The routine seemed fairly simple, and Severa would usually answer questions when she brought them food, although she seemed startled and sometimes exasperated by his ignorance. All the animals were corralled in the walled yard during the night. Each morning, the cows were milked and then turned out into the meadow, two of the women drove the pigs into the woods, and the sheepdog took the sheep up onto the moors, with the half-witted shepherd tagging along behind.

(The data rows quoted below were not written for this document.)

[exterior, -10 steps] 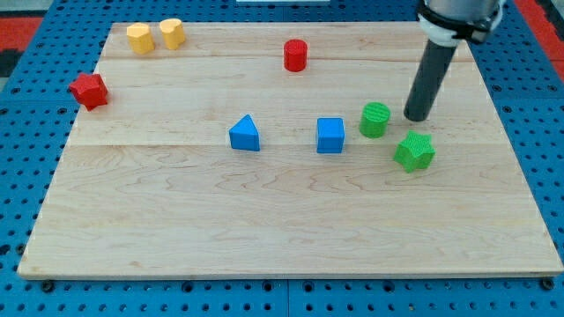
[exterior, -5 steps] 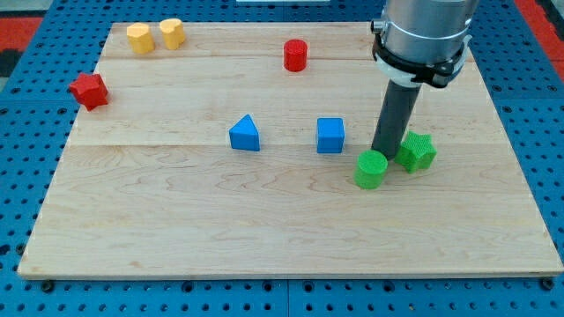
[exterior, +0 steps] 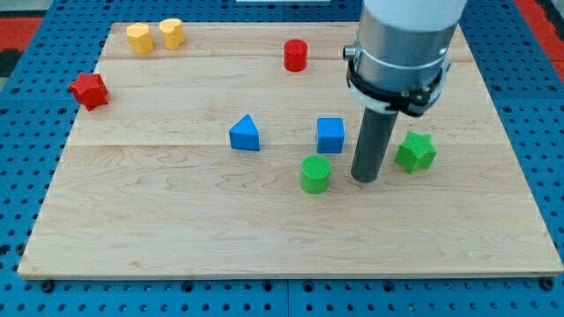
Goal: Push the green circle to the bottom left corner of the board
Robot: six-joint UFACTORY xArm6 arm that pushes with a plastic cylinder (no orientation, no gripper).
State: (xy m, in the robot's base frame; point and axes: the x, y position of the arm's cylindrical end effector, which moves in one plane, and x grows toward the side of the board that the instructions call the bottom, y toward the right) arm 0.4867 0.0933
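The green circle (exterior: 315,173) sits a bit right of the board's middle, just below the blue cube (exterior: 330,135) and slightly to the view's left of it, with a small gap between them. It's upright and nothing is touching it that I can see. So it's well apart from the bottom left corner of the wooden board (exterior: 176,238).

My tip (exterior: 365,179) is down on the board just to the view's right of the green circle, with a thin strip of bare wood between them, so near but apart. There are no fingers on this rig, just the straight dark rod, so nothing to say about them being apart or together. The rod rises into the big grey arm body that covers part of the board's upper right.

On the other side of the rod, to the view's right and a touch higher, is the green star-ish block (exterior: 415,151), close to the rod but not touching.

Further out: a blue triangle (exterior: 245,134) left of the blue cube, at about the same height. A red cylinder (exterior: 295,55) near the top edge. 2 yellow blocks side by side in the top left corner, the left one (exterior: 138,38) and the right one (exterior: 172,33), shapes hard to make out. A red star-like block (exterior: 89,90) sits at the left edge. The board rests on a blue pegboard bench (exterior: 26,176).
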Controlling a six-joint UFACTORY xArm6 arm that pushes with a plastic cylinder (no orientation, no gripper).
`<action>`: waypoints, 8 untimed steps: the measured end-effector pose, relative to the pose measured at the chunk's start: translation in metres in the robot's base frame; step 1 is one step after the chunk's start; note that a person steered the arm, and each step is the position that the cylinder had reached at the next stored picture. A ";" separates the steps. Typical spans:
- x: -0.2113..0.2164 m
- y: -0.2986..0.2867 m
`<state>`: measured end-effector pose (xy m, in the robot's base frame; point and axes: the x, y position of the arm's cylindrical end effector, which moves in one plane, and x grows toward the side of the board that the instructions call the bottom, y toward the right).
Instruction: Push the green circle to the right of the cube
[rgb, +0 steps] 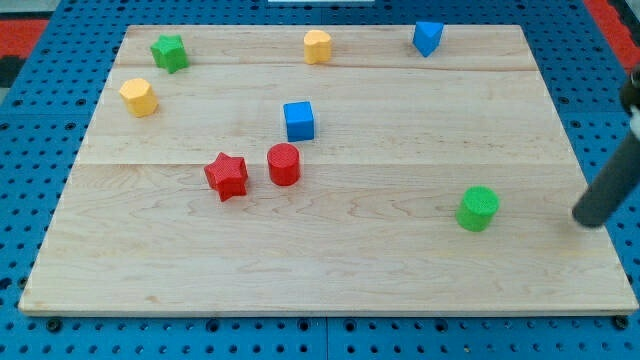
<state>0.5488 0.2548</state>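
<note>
Wooden board (330, 280) on a blue pegboard surface (40, 200). Landmark is the blue cube (299, 121), sitting a bit toward the view's left of board centre. Green circle (478, 208), a short upright cylinder, lies well apart from the blue cube, toward the view's right and lower. My tip (590, 220) is further to the view's right of the green circle, near it but not touching, close to the board's right edge; the dark rod slants up out of the view's right side. No hand or claw on this rig, just the bare rod, so it grasps nothing and is in contact with no block. Red cylinder (284, 164) is just below the blue cube, slightly to the view's left. Red star (227, 176) is below-left of the cube, just beside the red cylinder, narrow gap between. Yellow block (139, 97), roughly hexagonal, is well to the view's left of the cube. Green star (169, 52) is up-left of the cube near the board's top edge. Second yellow block (317, 46), shape unclear, is straight above the cube at the top edge. Another blue block (428, 37), angular, exact shape hard to tell, is up-right of the cube.
</note>
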 end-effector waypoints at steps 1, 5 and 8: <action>-0.006 -0.075; -0.082 -0.179; -0.054 -0.141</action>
<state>0.4945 0.1135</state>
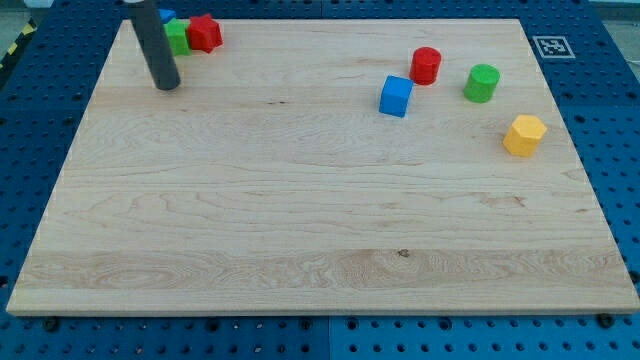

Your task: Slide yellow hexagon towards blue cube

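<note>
The yellow hexagon (524, 135) lies near the board's right edge. The blue cube (396, 96) sits to its upper left, toward the view's top middle-right. My tip (167, 84) rests on the board at the view's top left, far from both blocks, with the dark rod rising above it.
A red cylinder (426, 65) stands just right of and above the blue cube. A green cylinder (481, 83) stands above the yellow hexagon. At the top left, a red block (205, 33), a green block (178, 38) and a blue block (166, 16) cluster beside the rod.
</note>
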Robot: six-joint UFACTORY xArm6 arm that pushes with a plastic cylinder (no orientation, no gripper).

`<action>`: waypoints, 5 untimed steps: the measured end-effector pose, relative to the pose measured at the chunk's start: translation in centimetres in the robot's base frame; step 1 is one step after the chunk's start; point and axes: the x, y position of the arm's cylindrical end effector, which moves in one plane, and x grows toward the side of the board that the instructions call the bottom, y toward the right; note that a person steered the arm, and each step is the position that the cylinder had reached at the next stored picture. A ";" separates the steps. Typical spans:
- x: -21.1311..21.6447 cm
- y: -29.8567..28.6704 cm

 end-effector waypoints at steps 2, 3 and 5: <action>-1.3 -1.8; -2.6 -1.5; 2.8 4.3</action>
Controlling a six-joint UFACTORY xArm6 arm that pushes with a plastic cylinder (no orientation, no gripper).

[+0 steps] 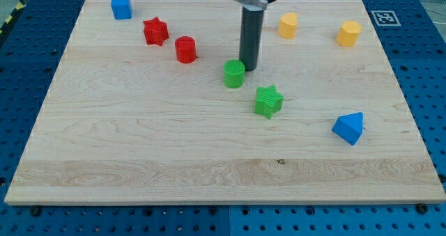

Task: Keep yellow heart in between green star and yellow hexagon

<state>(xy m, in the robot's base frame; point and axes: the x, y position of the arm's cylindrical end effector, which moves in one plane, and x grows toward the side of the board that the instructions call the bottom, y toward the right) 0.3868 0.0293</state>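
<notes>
Tip (249, 69) beside green cylinder (234, 74)

No readable text, only a fiducial marker (381, 17), board's top-right corner

On the pale wooden board (139, 138), my tip (249, 69) stands just beside the green cylinder block (234, 74), at its upper right. The green star block (267, 101) lies near, lower right of that cylinder. In the upper right sit the yellow heart block (288, 26) and yellow hexagon block (349, 33) (well apart from the star). The red star block (155, 31), red cylinder block (185, 49) and blue cube block (121, 6) occupy the upper left; a blue triangular block (348, 128) rests at right.
</notes>
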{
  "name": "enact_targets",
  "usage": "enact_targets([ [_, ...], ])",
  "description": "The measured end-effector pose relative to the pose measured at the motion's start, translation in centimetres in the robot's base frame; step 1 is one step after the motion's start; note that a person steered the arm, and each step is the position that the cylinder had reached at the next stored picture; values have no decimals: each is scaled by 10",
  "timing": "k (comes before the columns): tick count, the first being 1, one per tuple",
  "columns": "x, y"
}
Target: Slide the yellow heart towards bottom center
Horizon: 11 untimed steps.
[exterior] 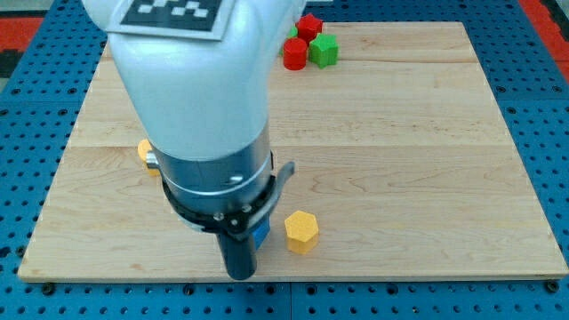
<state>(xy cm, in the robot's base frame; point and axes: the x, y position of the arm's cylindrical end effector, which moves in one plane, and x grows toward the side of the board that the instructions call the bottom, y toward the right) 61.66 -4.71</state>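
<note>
A yellow block (144,151) peeks out at the view's left from behind the arm body; most of it is hidden, so I cannot make out its shape. A yellow hexagon (301,231) lies near the board's bottom centre. A blue block (261,233) shows only as a sliver beside the rod. My tip (240,275) is at the board's bottom edge, just below and left of the blue block, left of the yellow hexagon, and well below and to the right of the hidden yellow block.
At the view's top centre is a cluster: a red block (308,25), a red cylinder (294,53), a green cube (324,50) and a green sliver (292,32). The wooden board (400,160) lies on a blue pegboard. The arm body hides the board's left centre.
</note>
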Motion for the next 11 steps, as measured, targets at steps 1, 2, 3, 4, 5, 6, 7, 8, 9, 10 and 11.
enact_targets([
  [1, 2, 21],
  [2, 2, -30],
  [3, -19, -154],
  [4, -83, -205],
  [5, -139, -197],
  [6, -141, -78],
  [7, -141, -31],
  [8, -153, -84],
  [9, -174, -51],
  [10, -191, -8],
  [11, -157, 27],
])
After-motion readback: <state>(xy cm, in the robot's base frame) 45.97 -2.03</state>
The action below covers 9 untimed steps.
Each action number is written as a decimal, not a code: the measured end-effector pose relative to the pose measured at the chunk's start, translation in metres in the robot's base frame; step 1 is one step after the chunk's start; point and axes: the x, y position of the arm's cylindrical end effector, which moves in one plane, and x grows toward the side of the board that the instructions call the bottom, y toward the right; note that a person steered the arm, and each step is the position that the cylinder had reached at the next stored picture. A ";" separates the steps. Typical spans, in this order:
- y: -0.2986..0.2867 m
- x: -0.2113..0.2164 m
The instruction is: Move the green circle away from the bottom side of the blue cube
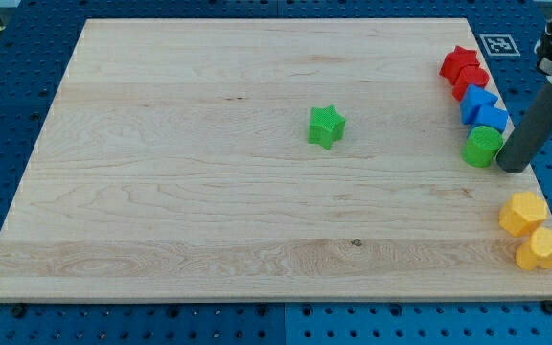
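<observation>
The green circle (483,146) stands near the board's right edge, touching the lower side of the blue cube (492,119). Another blue block (475,100) lies just above the cube. My tip (512,169) is the lower end of the dark rod, just right of the green circle and slightly below it, very close to or touching it.
Two red blocks (462,69) sit above the blue ones at the upper right. A green star (326,126) lies near the board's middle. Two yellow blocks (523,213) (542,249) lie at the lower right corner. The wooden board's right edge (535,192) runs beside my tip.
</observation>
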 end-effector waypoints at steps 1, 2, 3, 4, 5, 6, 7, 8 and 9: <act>0.012 -0.005; 0.012 -0.017; -0.003 -0.017; -0.012 -0.017; -0.019 -0.017; -0.019 -0.010; -0.020 -0.010; -0.039 -0.010; -0.054 -0.010</act>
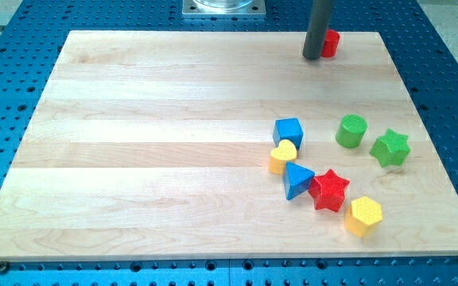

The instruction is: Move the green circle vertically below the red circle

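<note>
My tip [312, 57]: down on the wooden board [165, 151] near its top edge, upper right of the frame, a bare rod with nothing to open or close and nothing held. Pressed against, or just beside, the red circle [331, 43], mostly hidden behind the rod on its right; contact could not be told. Well below, in the right middle: the green circle [351, 131], upright, just left of the green star [390, 148], apart from it. Further left, a close cluster: blue cube [289, 132], yellow heart [283, 156] touching it below, blue triangle [297, 180], red star [329, 190], yellow hexagon [363, 216] toward lower right.
</note>
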Controlling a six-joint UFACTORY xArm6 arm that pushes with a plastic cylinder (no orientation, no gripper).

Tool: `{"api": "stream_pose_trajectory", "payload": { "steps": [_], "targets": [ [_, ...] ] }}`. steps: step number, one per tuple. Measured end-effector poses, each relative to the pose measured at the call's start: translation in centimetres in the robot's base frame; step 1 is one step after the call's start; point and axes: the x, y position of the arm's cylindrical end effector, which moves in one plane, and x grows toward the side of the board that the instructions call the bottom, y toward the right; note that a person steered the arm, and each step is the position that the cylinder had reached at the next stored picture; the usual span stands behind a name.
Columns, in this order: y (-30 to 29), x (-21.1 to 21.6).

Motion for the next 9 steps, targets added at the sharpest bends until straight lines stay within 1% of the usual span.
{"api": "stream_pose_trajectory", "payload": {
  "steps": [1, 2, 3, 4, 5, 7, 8, 9],
  "targets": [
    [0.6, 10.0],
    [4.5, 15.6],
    [13.4, 15.4],
    [17.8, 21.0],
    [13.3, 23.7],
    [0.7, 22.6],
    [-0.1, 19.3],
    [-5.6, 18.5]
  ]
}}
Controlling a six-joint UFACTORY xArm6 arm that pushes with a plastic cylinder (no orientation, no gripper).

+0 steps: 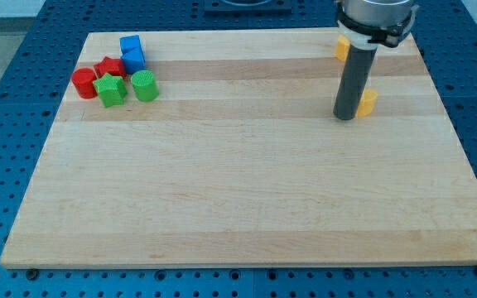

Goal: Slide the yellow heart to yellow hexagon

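Observation:
Two yellow blocks lie at the view's upper right of the wooden board (247, 190). One yellow block (368, 102) sits just right of the rod, partly hidden by it; its shape cannot be made out. The other yellow block (340, 48) lies higher up near the board's top edge, partly hidden behind the rod. My tip (345, 117) rests on the board, touching or almost touching the left side of the lower yellow block.
A cluster at the view's upper left holds a blue block (132, 52), a red star-like block (110, 67), a red cylinder (84, 82), a green star (110, 89) and a green cylinder (145, 85). Blue perforated table surrounds the board.

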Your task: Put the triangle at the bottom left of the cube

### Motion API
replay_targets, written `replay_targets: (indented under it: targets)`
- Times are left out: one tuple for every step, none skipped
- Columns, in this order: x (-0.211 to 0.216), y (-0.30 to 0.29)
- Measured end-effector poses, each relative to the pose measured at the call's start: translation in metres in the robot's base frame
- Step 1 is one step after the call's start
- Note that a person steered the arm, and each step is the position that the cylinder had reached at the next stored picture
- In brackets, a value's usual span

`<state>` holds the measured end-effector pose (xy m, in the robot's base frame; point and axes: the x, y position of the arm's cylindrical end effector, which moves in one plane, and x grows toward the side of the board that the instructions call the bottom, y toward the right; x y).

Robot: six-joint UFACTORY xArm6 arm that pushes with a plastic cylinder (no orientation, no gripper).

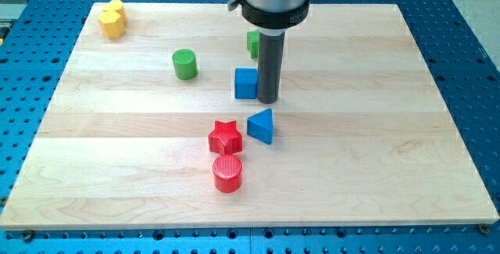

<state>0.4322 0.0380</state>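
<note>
The blue triangle (262, 126) lies on the wooden board, below and slightly right of the blue cube (245, 83). My tip (268, 100) rests on the board just right of the cube, almost touching it, and above the triangle with a small gap. The rod rises up to the arm's dark collar at the view's top.
A red star (225, 137) sits left of the triangle, with a red cylinder (227, 173) below it. A green cylinder (184, 64) is left of the cube. A green block (253, 43) is partly hidden behind the rod. A yellow block (112, 18) lies at the top left corner.
</note>
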Motion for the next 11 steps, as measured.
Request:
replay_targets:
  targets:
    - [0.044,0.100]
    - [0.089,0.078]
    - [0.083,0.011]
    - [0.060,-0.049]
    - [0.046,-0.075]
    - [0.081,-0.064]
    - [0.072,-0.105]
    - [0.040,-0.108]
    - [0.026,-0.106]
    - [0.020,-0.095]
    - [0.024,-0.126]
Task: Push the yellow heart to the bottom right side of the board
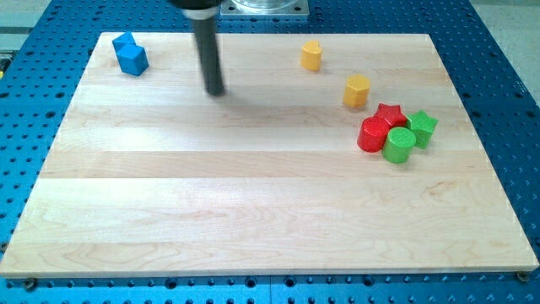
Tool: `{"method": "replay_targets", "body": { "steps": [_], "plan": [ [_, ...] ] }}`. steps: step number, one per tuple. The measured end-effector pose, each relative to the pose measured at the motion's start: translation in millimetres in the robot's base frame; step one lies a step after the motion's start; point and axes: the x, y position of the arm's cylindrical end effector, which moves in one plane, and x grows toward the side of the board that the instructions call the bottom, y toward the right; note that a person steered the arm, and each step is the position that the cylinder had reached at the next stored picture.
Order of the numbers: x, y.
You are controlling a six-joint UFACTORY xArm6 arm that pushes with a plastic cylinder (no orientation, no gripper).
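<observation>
Two yellow blocks lie in the upper right of the wooden board [253, 211]. The upper one [311, 55] looks like the yellow heart. The lower one [357, 89] looks like a yellow pentagon. My tip [216, 91] rests on the board near the view's top, left of centre. It is well to the left of the yellow heart and slightly lower, touching no block.
Two blue blocks [131, 54] sit together at the board's top left corner. At the right, a red star [389, 113], a red cylinder [372, 135], a green cylinder [399, 145] and a green star [422, 127] are clustered, just below the yellow pentagon.
</observation>
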Motion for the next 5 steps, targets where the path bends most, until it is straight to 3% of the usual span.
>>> {"method": "replay_targets", "body": {
  "steps": [2,4,5],
  "plan": [
    [-81,108],
    [-68,164],
    [-12,153]
  ]
}}
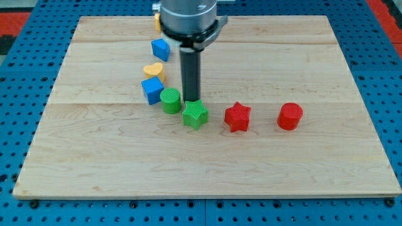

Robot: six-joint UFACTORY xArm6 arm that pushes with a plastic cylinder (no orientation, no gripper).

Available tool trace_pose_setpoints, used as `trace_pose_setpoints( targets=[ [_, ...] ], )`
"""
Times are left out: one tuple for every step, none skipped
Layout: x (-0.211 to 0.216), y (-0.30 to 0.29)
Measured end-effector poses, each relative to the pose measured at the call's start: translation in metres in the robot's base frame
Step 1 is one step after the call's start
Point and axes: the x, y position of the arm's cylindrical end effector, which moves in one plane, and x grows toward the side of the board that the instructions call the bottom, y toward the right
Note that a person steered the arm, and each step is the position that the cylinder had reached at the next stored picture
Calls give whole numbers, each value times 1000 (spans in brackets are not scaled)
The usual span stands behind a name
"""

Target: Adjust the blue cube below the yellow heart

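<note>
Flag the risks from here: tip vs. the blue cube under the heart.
1. My tip sits at the green star, not the blue cube; the green cylinder lies between, so a straight push left would likely shove it into the cube.
2. The cube looks in contact with the yellow heart; any upward nudge may move the heart too.
3. Another blue block sits above the heart: wrong-target risk.

My tip (pixel 190 100) sits just above the green star (pixel 195 116) on the desk (pixel 314 63); the green cylinder (pixel 170 100), blue cube (pixel 152 90) and yellow heart (pixel 153 69) lie to its left.
</note>
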Motion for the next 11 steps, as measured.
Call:
trace_pose_setpoints(
  targets=[
    [-3, -16],
    [-34, -8],
    [-26, -49],
    [-7, -56],
    [-5, -58],
    [2, -73],
    [2, -120],
    [-3, -151],
    [-23, -206],
    [-51, -173],
    [-51, -133]
  ],
)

The other two women, i
nvariably Severa and one other, stayed on the hafod washing, carding and spinning wool – the sheep had been sheared earlier in the summer, and there was a whole shed stuffed full of raw fleeces – processing astonishing quantities of milk into butter and cheese, and working on a variety of other tasks such as collecting honey, brewing mead, doing laundry, digging the vegetable patch, mending and cooking. The main meal was eaten around sunset, when the animals and their herders had all returned, and was a simple – not to say monotonous – diet of rye or barley porridge flavoured with onions, garlic or other vegetables, milk, butter, soft cheese, a little honey and a few eggs. Sometimes the herders would bring back nuts, berries or mushrooms gathered from the moors or the woods. Meat, Severa informed him, only appeared if one of the chickens got sick. The people tending the animals took bread and hard cheese with them, since they would be out all day. For those who stayed on the farm there was more porridge, if anything. Bread required grinding grain, which was toilsome and wasteful, and so was made in batches every few days and kept strictly for the herders. They did not brew beer, since no grain was grown on the hafod and it was quite enough trouble to bring enough up in the spring to keep them in pottage for the summer, and although they brewed mead it was stored away and not drunk. The only drink was water from the stream, which fortunately was clear, bright and refreshing. The stream was the abode of a water-goddess, who kept watch over the hafod and guarded it from harm, and under no circumstances was she to be angered by throwing any dirt or rubbish into the water. Laundry, bathing and anything else that needed a large quantity of water was done by the river.